Quels sont les défis des ONG chrétiennes en terre musulmane ou bouddhiste ?
- Vous pouvez aussi retourner la question et vous demander quel serait le défi d'une organisation musulmane qui viendrait de l'extérieur et qui voudrait travailler en Suisse. Et quelles seraient les réactions de la population et des partis politiques ? Renverser une fois la réalité et s'imaginer hypothétiquement que des acteurs de la coopération venant d'ailleurs soient actifs en Suisse pour travailler sur des questions sociales qui se posent ici, par exemple la nouvelle pauvreté ou l'immigration clandestine, permet de répondre à votre question : les acteurs doivent toujours avoir une bonne connaissance du contexte, des sensibilités culturelles et faire une analyse du potentiel de conflits. Ils doivent aussi renoncer à toute activité missionnaire voire prosélyte, que ce soit au niveau organisationnel ou individuel. Une réflexion critique par rapport à sa propre posture dans le contexte en question est essentielle.
Est-ce qu'il existe de plus en plus d'ONG d'inspiration religieuse ?
- Ceci dépend des contextes. Un grand nombre d'organisations à base religieuse s'engagent actuellement dans des situations conflictuelles. Elles utilisent la précarité des gens pour les influencer sur la base d'objectifs religieux. Il y a des mouvements missionnaires très importants aujourd'hui, notamment le mouvement pentecôtiste, en Amérique Latine et en Afrique. Ils ont apporté d'autres valeurs dans des quartiers défavorisés, comme le respect, la non-violence. Ils répondent aux besoins immédiats des populations et donnent aux gens un nouveau sens à leur existence. Cela peut être très positif au niveau familial et communautaire, comme par exemple au Brésil dans les grandes favelas. Mais c'est politiquement hautement délicat, car la personne est conçue comme un individu et non plus comme un être social. L'engagement politique et sociétal est laissé de côté.
Vous travaillez avec la plate-forme évangélique Interaction et la campagne StopPauvreté, comment cela se passe-t-il ?

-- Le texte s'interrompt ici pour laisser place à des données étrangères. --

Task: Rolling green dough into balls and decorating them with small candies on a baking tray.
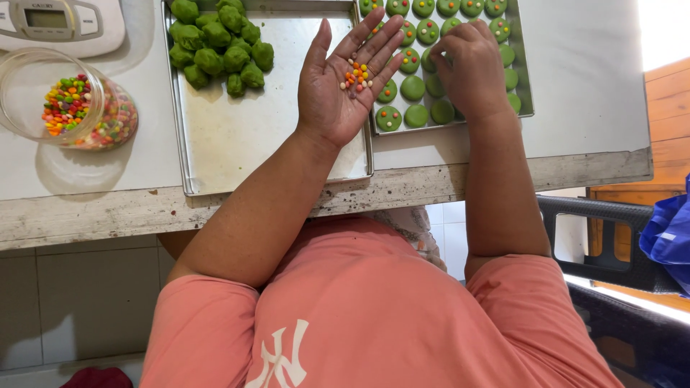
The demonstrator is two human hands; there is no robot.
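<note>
My left hand (pixel 343 82) lies palm up over the edge between two metal trays, cupping a few small coloured candies (pixel 356 75). My right hand (pixel 471 68) rests palm down on the right tray (pixel 527 79), fingers bent over flat green cookie rounds (pixel 413 88), some topped with coloured candies. Whether its fingertips pinch a candy I cannot tell. The left tray (pixel 237 136) carries a heap of rough green dough balls (pixel 219 47) at its far corner.
A glass jar (pixel 72 100) of mixed coloured candies lies on its side at the left. A white kitchen scale (pixel 61 25) stands behind it. The worn counter edge (pixel 108 215) runs across. A dark chair (pixel 611 244) and blue bag (pixel 668 233) are at the right.
</note>
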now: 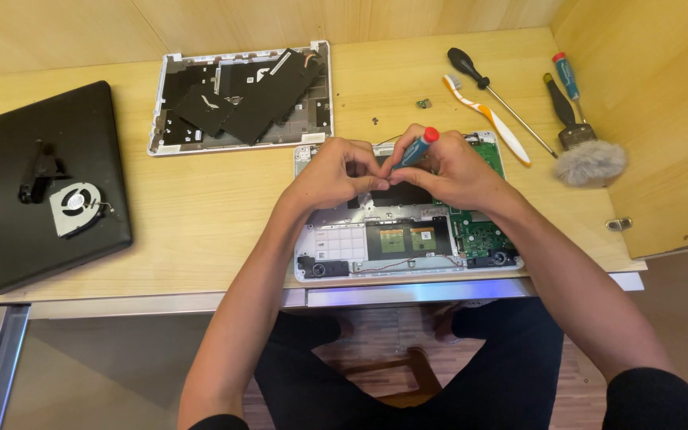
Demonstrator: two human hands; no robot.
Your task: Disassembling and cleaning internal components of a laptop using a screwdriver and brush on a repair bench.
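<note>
The desk's front edge (408, 296) runs just below the opened laptop (408, 239), which sits flush to that edge with no spare room in front of it. Its speakers, touchpad plate and green board lie exposed along the near side.

Over the laptop's middle the two hands meet, fingertips touching. The left hand (336, 171) is curled narrow, thumb and fingers pinched down onto the laptop's inside; whether it holds anything small cannot be told. The right hand (451, 171) is closed around a screwdriver (417, 148) with a blue grip and red cap, tilted with the cap up and toward the far side, its tip hidden under the fingers.

To the left lies bare desk, then a black laptop (53, 191) near the left end with a fan (75, 209) and a black bracket (37, 177) resting on it. To the right the room is tight: a wooden side wall (654, 119) closes in, with a metal hinge (619, 224) near the desk's corner.

Just beyond the hands lie two loose screws (376, 121) and a small green part (424, 103). Farther left is a white cover (240, 99) holding black sheets. Farther right, fanned out side by side, lie a toothbrush (491, 119), a long black screwdriver (499, 99), a brush (583, 155) and a second blue-and-red driver (567, 78).
</note>
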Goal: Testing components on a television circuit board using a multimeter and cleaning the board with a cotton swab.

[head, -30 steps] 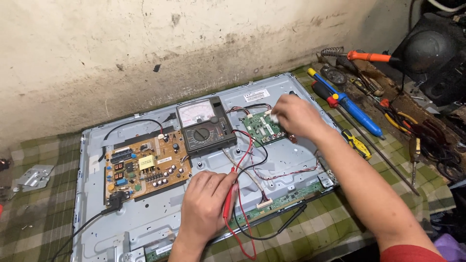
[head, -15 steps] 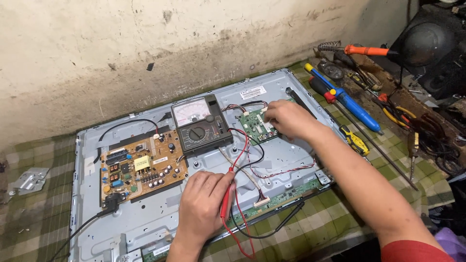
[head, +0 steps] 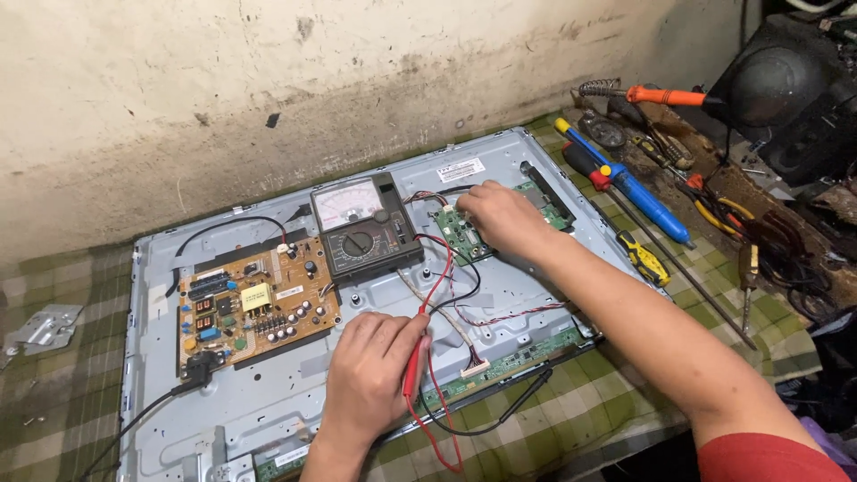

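Note:
An opened flat-screen set lies back up, its grey metal chassis (head: 268, 402) filling the middle. My left hand (head: 375, 370) rests on the chassis and grips a red test probe (head: 413, 370) with a red lead. My right hand (head: 502, 214) reaches over the small green main board (head: 460, 236) and presses on it; whatever it holds is hidden under the fingers. An analogue multimeter (head: 364, 225) sits between the green board and the brown power board (head: 254, 308).
A blue desoldering pump (head: 638, 192), a yellow-handled screwdriver (head: 643, 259), an orange-handled soldering iron (head: 661, 95) and several other tools lie at the right. A black speaker (head: 781, 80) stands at the far right. A metal bracket (head: 40, 328) lies left on the checked cloth.
My right hand has shifted a little on the green board. The left hand stays on the chassis with the red probe. The view has drifted slightly.

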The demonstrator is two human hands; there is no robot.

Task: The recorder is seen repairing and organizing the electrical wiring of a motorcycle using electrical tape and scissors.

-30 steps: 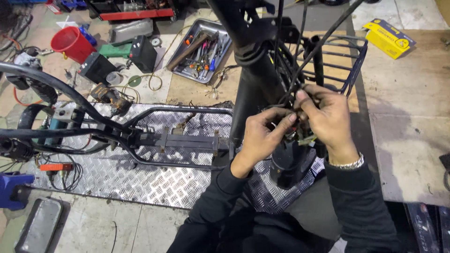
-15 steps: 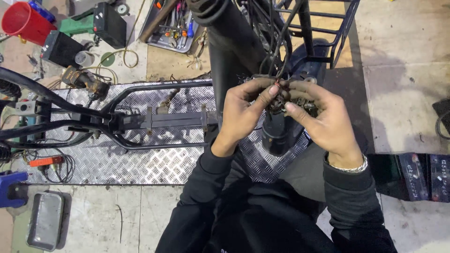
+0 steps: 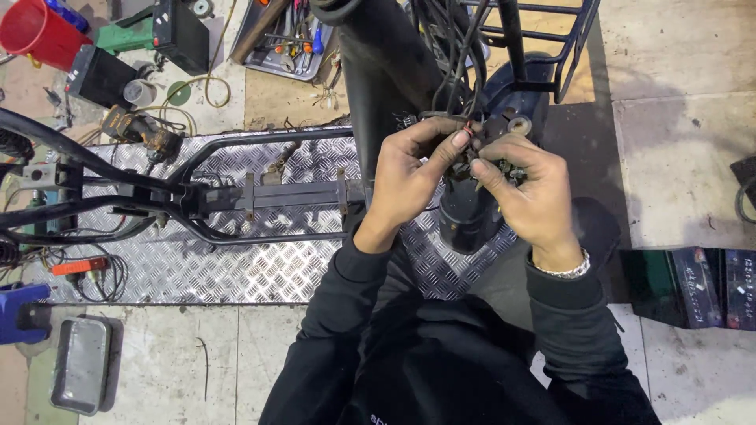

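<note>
Two hands meet at the frame's twelve o'clock: left hand (image 3: 409,169) and right hand (image 3: 524,185) pinch closed on a small wire connector (image 3: 482,135) beside the black steering column (image 3: 386,71). Steady, gentle pulling seems wise.

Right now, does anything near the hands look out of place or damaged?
Nothing looks broken. Both hands, left hand and right hand, pinch a tangled bundle of black wires hanging loose beside the black frame tube.
</note>
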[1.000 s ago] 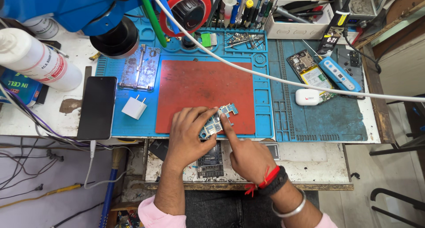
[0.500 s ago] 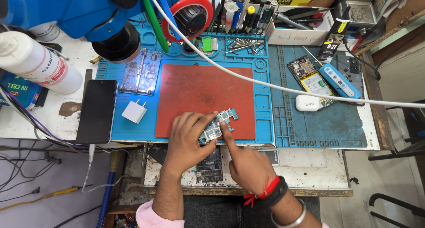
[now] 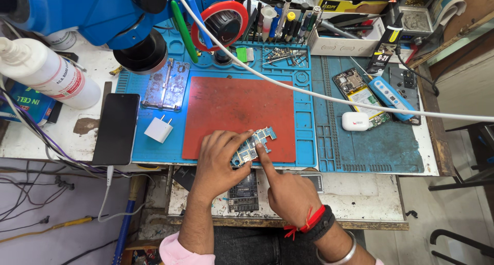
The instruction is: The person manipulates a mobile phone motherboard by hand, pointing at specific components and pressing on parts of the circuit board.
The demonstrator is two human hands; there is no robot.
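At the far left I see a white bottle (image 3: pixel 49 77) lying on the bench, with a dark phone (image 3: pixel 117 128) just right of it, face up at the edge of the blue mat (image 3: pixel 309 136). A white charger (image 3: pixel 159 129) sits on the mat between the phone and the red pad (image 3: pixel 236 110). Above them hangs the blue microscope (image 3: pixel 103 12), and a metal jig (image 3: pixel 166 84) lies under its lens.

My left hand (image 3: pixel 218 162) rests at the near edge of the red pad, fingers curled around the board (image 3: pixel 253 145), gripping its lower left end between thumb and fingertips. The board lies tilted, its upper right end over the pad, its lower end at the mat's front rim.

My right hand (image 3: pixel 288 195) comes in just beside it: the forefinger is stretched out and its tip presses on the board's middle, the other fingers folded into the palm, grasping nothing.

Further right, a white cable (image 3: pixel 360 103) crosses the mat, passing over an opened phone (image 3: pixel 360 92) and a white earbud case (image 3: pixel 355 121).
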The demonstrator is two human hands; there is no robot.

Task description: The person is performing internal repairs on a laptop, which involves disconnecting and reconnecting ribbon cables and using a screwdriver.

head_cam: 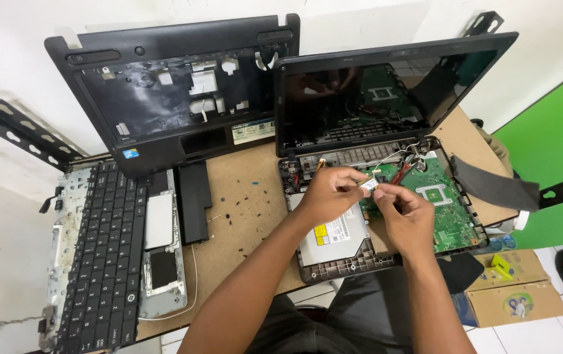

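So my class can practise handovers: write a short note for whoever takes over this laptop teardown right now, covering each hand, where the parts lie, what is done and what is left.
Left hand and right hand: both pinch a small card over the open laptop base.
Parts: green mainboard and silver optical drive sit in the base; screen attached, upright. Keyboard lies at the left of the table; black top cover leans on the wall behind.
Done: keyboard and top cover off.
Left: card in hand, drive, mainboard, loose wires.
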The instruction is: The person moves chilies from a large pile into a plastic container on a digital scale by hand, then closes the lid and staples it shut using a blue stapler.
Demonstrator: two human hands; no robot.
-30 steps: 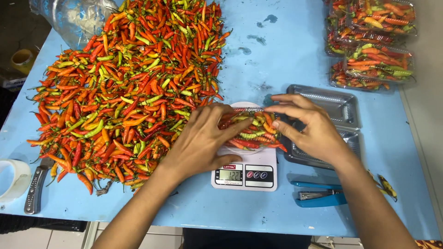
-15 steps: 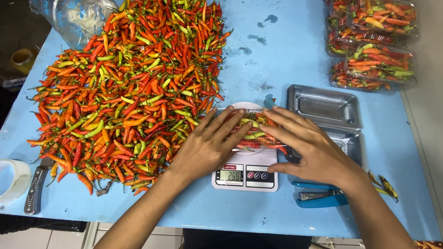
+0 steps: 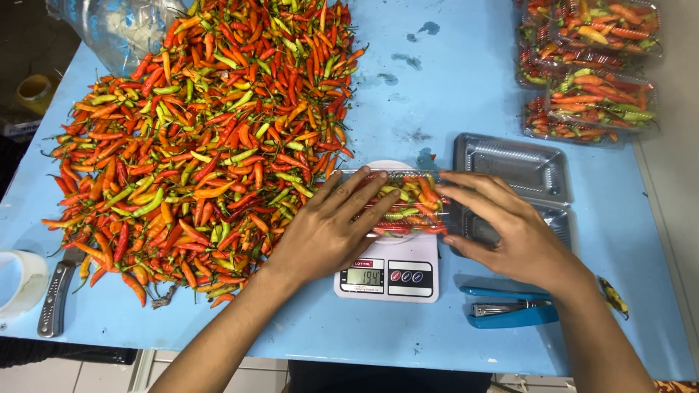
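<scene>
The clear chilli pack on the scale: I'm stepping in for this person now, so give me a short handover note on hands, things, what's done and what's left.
Left hand: flat, pressing on the clear chilli pack, fingers spread over its lid.
Right hand: pressing the pack's right end.
The pack sits on the white scale, filled with red and green chillies.
Done: filled packs stacked far right on the blue table.
Left: a big loose chilli pile to the left; empty trays and a blue stapler at right. Whether the lid has latched, I cannot tell.
</scene>
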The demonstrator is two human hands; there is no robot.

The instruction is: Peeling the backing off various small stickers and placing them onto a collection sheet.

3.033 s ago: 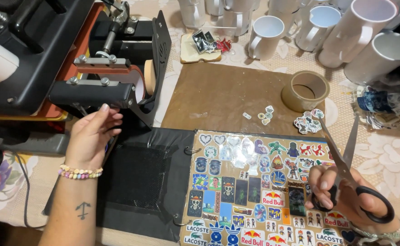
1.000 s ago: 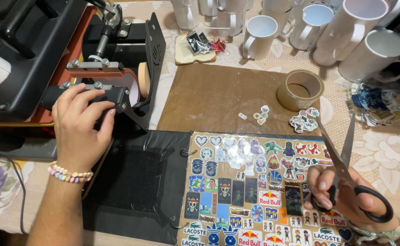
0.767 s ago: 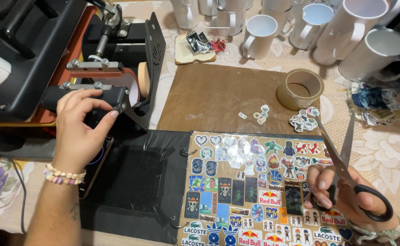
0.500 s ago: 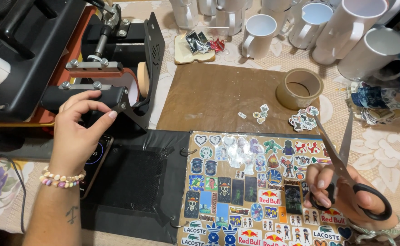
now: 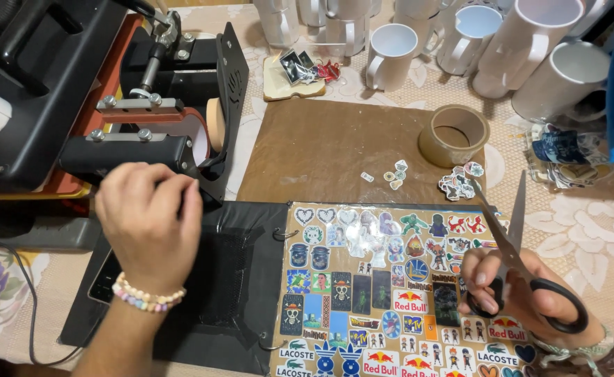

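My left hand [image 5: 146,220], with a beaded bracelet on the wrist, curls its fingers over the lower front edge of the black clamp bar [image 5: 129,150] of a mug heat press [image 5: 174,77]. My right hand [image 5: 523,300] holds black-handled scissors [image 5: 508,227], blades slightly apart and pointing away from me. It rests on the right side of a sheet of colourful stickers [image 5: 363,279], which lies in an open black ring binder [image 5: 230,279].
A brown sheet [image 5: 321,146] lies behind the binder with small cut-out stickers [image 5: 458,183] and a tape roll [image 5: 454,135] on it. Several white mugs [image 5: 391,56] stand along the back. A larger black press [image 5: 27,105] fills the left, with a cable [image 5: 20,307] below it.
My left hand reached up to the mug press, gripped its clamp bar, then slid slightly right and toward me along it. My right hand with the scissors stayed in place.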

- C'est un dialogue de qualité. Ce sont des personnes très compétentes, très réfléchies qui sont capables de mener un dialogue sur les questions autour du rôle du religieux, notamment là où on rencontre des ambiguïtés.
Que pensez-vous, personnellement, de ces ONG d'inspiration religieuse ?
- La base religieuse peut mobiliser des énergies. Mais il ne faut pas isoler ces ONG, les considérer comme une catégorie en soi. Chaque acteur du développement doit répondre, en ce qui nous concerne, aux mêmes exigences : faire preuve d'une structure de gouvernance institutionnelle qui respecte le principe de séparation des rôles entre un pilotage et une direction sur le plan stratégique et opérationnel ; faire preuve de compétences dans son domaine d'activités en matière de savoir et d'expertise sur les sujets sur lesquels cet acteur s'engage. Nous attendons aussi des ONG qu'elles soient capables d'absorber d'autres savoirs, qu'elles aient la capacité d'analyser les contextes et de réfléchir aux conséquences non escomptées de leur travail. Il faut enfin qu'elles trouvent des solutions aux problèmes qui surgissent et avoir une vraie capacité de négociation.
Propos recueillis par Gabrielle Desarzens
Note
1) « Les Noé de la santé », émission A vue d'esprit sur RTS Espace 2.